GSN maintained a regular service from Liverpool to Bordeaux until, I think, about 1972. Redstart? Seamew? Others?


----------



## john fraser

Brushy said:


> GSNC was supposedly the oldest registered shipping company in the world.(?).I served as engineer on , Fauvette,Goldfinch,Kingfisher,Greenfinch,Auk, and on loan to Regent shipping on Bosworth and Knebworth. last trip to Norway (Nov 1955)with British Army tanks , got stuck in ice in Copenhagen harbour until end of Feb . Superintendant was C.A Mariott. (known by engineers as "CAM, the eccentric engineer!!) based at Deptford . I had the job of putting the Royal Sovereign in the St.Katherines dock hard up to Tower Bridge where she was to be used as a company R&R boat!!


1824 was on the funnel markings


----------



## howardws

I sailed with John Pover, ex GSN man, in the 70s and 80s on P&O Ferries Eagle, Dragon and Lion, he was Chief Engineer. I believe that he served his apprenticeship in the GSN yard at Deptford (?). Stand bys could be fascinating times as John recounted incidents in his career. Whenever we had problems he would say "Well, on the old ......... we would do so and so." No amount of protesting that we were trying to deal with a 12 cylinder Pielstick diesel and he was talking about a two or three cylinder paddle steamer engine could stem the flow. I could listen to him for hours.


----------



## signalman

You guys might like to look at Heron and Ptarmigan in my gallery.


----------



## allenbeardwell

*Gsnc*



squashman said:


> Any one remember the General Steam Navigation Company, "Royal Daffodil & Sovereign


Hi Sqashman Remember it Well My Father was with the Company for Quite a Few Years WAS Bosun on the Auk for a While also Was on The Daffodill Ended up on The Bardic Ferry until he was 70


----------



## tony mullen

haven't heard of that company, sailed on Pacific steam navigation company, commonly known as PSNC. I did 2 trips on the Somers Isle ,, way back in 1970. just in case that was the Company you were thinking of. Tony Mullen


----------



## Dartskipper

In 1964 and 65 I did several trips as a passenger down to Margate on Royal Sovereign, and one trip from Southend to Calais on Royal Daffodil. When on holiday at Clacton in the early 60's, a highlight of the evening's entertainment for this young lad was watching Queen of the Channel berthing and unloading passengers at Clacton Pier after the day trip to Calais.

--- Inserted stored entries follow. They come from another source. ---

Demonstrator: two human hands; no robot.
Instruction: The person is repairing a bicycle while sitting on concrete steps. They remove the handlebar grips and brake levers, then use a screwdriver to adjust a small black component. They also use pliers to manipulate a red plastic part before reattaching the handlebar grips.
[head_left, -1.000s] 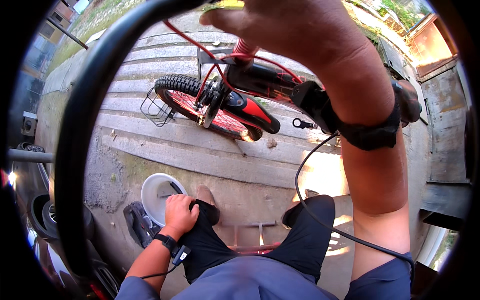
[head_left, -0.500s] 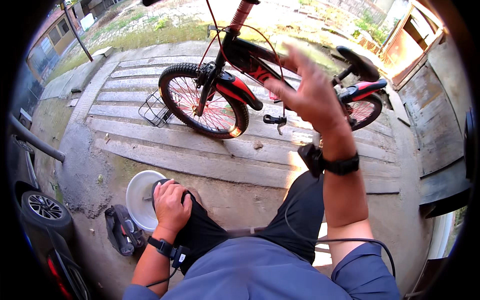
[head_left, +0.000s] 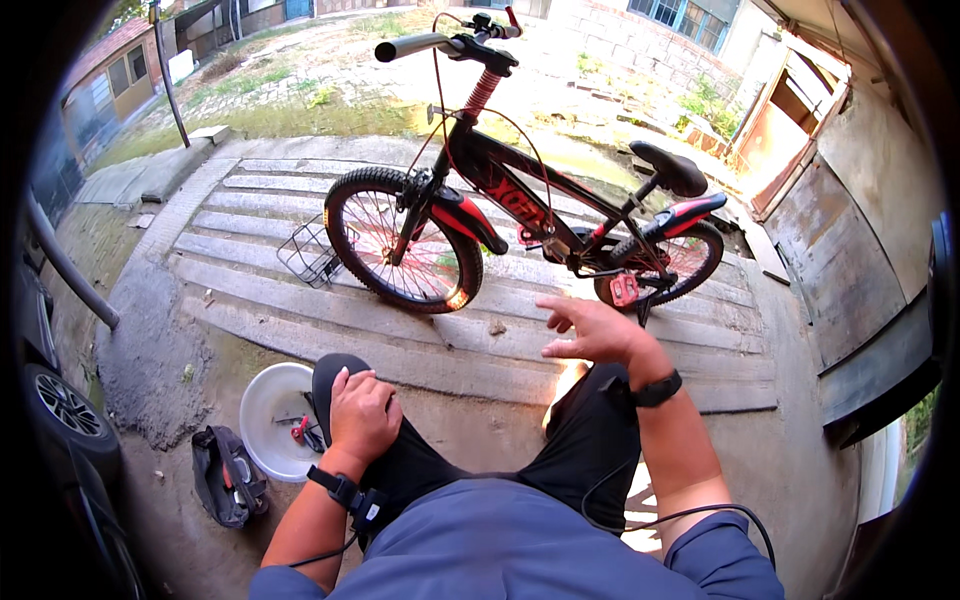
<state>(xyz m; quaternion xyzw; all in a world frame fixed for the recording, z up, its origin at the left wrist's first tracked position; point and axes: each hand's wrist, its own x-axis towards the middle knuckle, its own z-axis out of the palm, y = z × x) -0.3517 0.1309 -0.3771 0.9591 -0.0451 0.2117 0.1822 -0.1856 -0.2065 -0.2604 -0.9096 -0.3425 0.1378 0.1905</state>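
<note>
So the black-and-red bicycle is parked straight ahead of me, long axis crosswise, front wheel left, saddle right. My right grip is the nearer one, spread with nothing in it, on my side of the bicycle, apart from it. Left grip just rests loosely curled on my knee.

Here's bold red lettering, big block capitals, running at a slant down the bicycle's black frame, lower characters blurring together! And down at the left forearm, a small dark box shows a pale label, its marks too tiny to read.
</note>
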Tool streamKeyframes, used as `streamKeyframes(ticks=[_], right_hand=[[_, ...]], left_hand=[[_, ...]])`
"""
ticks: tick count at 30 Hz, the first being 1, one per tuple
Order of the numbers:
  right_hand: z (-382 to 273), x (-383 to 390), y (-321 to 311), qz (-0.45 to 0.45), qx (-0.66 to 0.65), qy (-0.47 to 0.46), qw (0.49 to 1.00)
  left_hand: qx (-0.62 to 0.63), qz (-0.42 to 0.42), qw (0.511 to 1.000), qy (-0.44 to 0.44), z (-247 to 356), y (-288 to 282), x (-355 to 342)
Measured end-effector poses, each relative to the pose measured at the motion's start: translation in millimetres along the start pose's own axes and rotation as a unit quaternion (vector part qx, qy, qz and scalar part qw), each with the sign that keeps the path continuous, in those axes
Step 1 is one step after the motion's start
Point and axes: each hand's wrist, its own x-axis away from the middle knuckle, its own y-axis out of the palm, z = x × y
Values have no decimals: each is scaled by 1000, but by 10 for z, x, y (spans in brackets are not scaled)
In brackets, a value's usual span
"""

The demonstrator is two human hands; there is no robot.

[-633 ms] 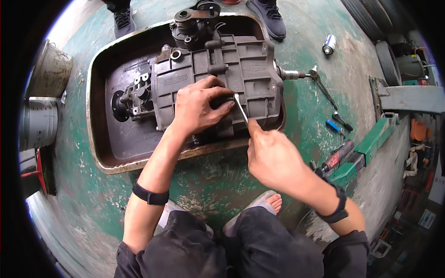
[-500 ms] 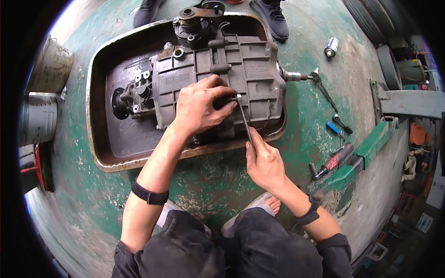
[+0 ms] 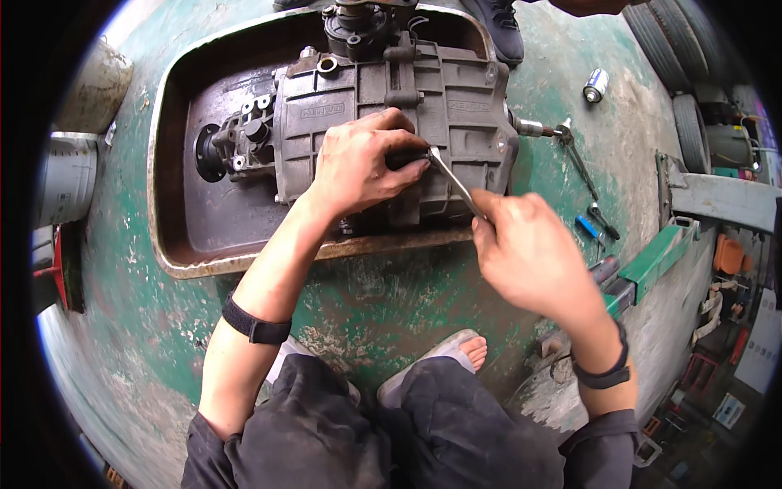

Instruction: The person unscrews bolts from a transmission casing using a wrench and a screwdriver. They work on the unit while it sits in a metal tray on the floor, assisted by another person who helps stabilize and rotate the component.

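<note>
A large grey gearbox (image 3: 468,114) lies on its side in a deep, rusty-rimmed metal tray (image 3: 191,265). My left hand (image 3: 358,167) is closed over the middle of its ribbed casing, thumb and fingers around a dark, rounded piece (image 3: 406,156) that they mostly hide. In my right hand (image 3: 529,253) is a slim metal wrench (image 3: 456,183), gripped by its lower end. The wrench's head meets the dark piece at my left fingertips, and its handle slants down to the right.
Right of the tray, a splined shaft (image 3: 538,129) sticks out toward a long ratchet (image 3: 578,167). A blue-handled tool (image 3: 588,226), a spray can (image 3: 595,85) and a green steel arm (image 3: 656,261) are also there. Another person's shoe (image 3: 498,31) stands behind the tray. Buckets (image 3: 69,179) stand left.
My right hand has swung right and slightly up, turning the wrench to a flatter slant. My left hand keeps its hold. Another person's dark shape has come in at the top right.
</note>
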Motion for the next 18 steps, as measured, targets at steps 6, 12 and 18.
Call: streamKeyframes(ticks=[6,12,18], right_hand=[[-136,-86,7,36,22,-135,990],[-56,219,963,151,-103,80,980],[-23,200,1395,267,-239,132,924]], left_hand=[[5,-1,1000,2,8,-10,-4],[-12,-16,1000,-6,1,-24,11],[-7,-8,1000,-5,-25,2,17]])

We became friendly with several of the crew on the Sovereign, as some of them lived in Ilford or Wanstead, where I grew up. After the 1966 season, when the sailings had ended and the Daffodil had gone for scrap, the Sovereign had been sold to Townsends and converted into a commercial vehicle ferry, and renamed Autocarrier, and Queen of the Channel went to Greece as Oia and sailed around the islands for many more years, the river and the piers seemed very empty. (Medway Queen had stopped running by that time, as well.)

One summer Sunday we were strolling on the end of Southend Pier when we met the new Pier Master. He had been Second Mate on the Sovereign, and had chosen not to join others of the crews of the Sovereign and Daffodil on the new ferries running out of Portsmouth. I believe the master of the Royal Daffodil joined North sea Ferries, working out of Hull.


----------



## RogertheLodger

During the late 50's and 60's I sailed on several G.S.N.C. ships. On the 'Royal Sovereign' I served as A.B. during the latter part of the summer season in 1962 and then returned in '63, '64 and '65 for the whole season. It was a great job for someone who was married with a young son and living in North London. The Master during my time was Captain W.Kelly, a rather diminutive man, but, nevertheless, a fine seaman and true gentleman to all his crew. However, woe betide any helmsman who was not familiar with 'quarter-points'.....unfortunately, his employment would cease at the end of the day when the 'Sovereign' returned to Tower Pier. Those summers were a very happy time in my life, Oh! if only I could return to that time...just for a day or two.....please !


----------



## squashman

Hi Dartskipper
I served on the Sovereign, my second trip on board a vessel, at the time I also lived in Ilford.


----------



## Dartskipper

RogertheLodger said:


> During the late 50's and 60's I sailed on several G.S.N.C. ships. On the 'Royal Sovereign' I served as A.B. during the latter part of the summer season in 1962 and then returned in '63, '64 and '65 for the whole season. It was a great job for someone who was married with a young son and living in North London. The Master during my time was Captain W.Kelly, a rather diminutive man, but, nevertheless, a fine seaman and true gentleman to all his crew. However, woe betide any helmsman who was not familiar with 'quarter-points'.....unfortunately, his employment would cease at the end of the day when the 'Sovereign' returned to Tower Pier. Those summers were a very happy time in my life, Oh! if only I could return to that time...just for a day or two.....please !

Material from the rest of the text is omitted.